By Judyrae Kruse, Herald Columnist
Longtime cook Imogene Knightall tells us, “I have lived here in my house in Everett for 61 years, and will be 96 years old later this month.”
Based on her experience, she says, “Figs should freeze as well as other fruit, as well as my rhubarb, raspberries and strawberries do. Why not use them in sweet breads like zucchini or banana? Figs have more potassium than any other fruit, according to my kidney specialist. I think a loaf made of figs, chopped apple, nuts and raisins would be good with coffee and tea!”
Next, a while back, when Everett cook Michele Hoverter was responding to a request for nut and coconut pie crusts, she thoughtfully included some additional super info on another type of pie crust.
Since we’re just starting to bump up against seasonal pies, tarts and tartlets, now’s the time to put Michele’s help to work for us.
Here we go:
Cookie-type pie shells
When a recipe calls for a baked pie shell, a sweet rich crust may be made with cookie dough. Many superior farm cooks have favorite refrigerator cookie recipes they enjoy using to make pie shells for chiffon and other fluffy, light pie fillings.
You can roll the thoroughly chilled dough and fit it, like pastry, into the pie pan. Or you can shape the dough into the traditional roll, chill and then slice it 1/8-inch thick.

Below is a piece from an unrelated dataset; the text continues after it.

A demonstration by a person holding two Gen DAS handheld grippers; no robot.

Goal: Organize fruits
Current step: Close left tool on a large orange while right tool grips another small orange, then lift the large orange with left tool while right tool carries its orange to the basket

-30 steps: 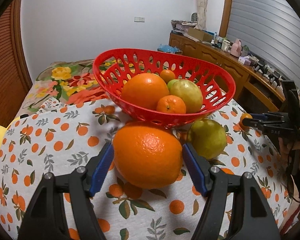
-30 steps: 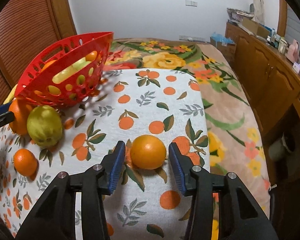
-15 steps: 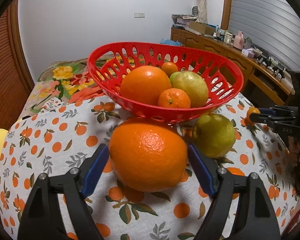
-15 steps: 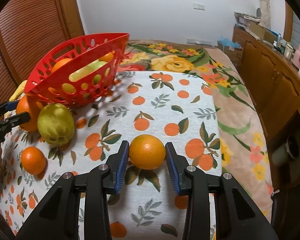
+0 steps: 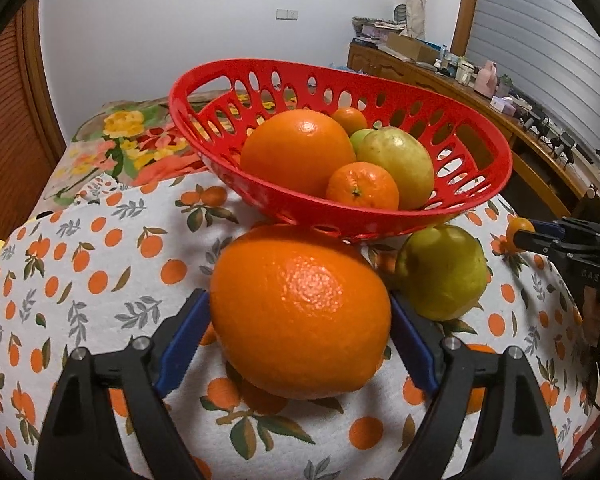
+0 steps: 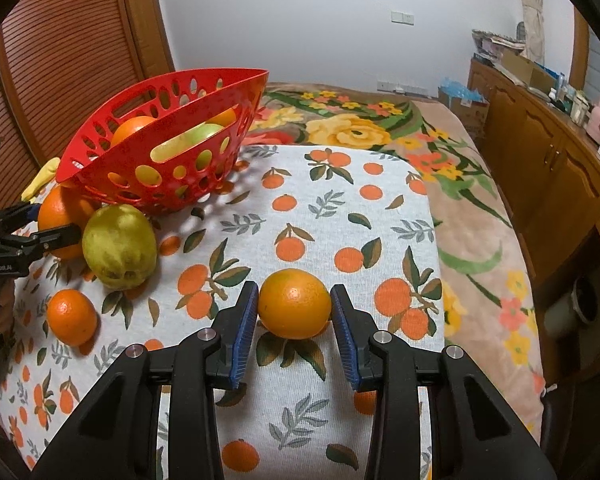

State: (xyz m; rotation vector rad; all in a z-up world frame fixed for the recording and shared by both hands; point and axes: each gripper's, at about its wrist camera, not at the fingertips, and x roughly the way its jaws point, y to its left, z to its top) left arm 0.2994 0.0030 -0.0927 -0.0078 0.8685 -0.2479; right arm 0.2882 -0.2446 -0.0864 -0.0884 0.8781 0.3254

Cover the bottom and sides of the lightly greased pie pan with overlapping slices. It takes about 30 to 33 slices for an 8-inch pie pan.
The overlapping cookies on the sides of the pie pan will make an attractive scalloped edge.
Chill the crust for at least 15 minutes, prick the entire surface with a 4-tined fork and bake at 375 degrees until lightly browned, about 10 minutes.
Remove from oven and let stand until thoroughly cooled before filling.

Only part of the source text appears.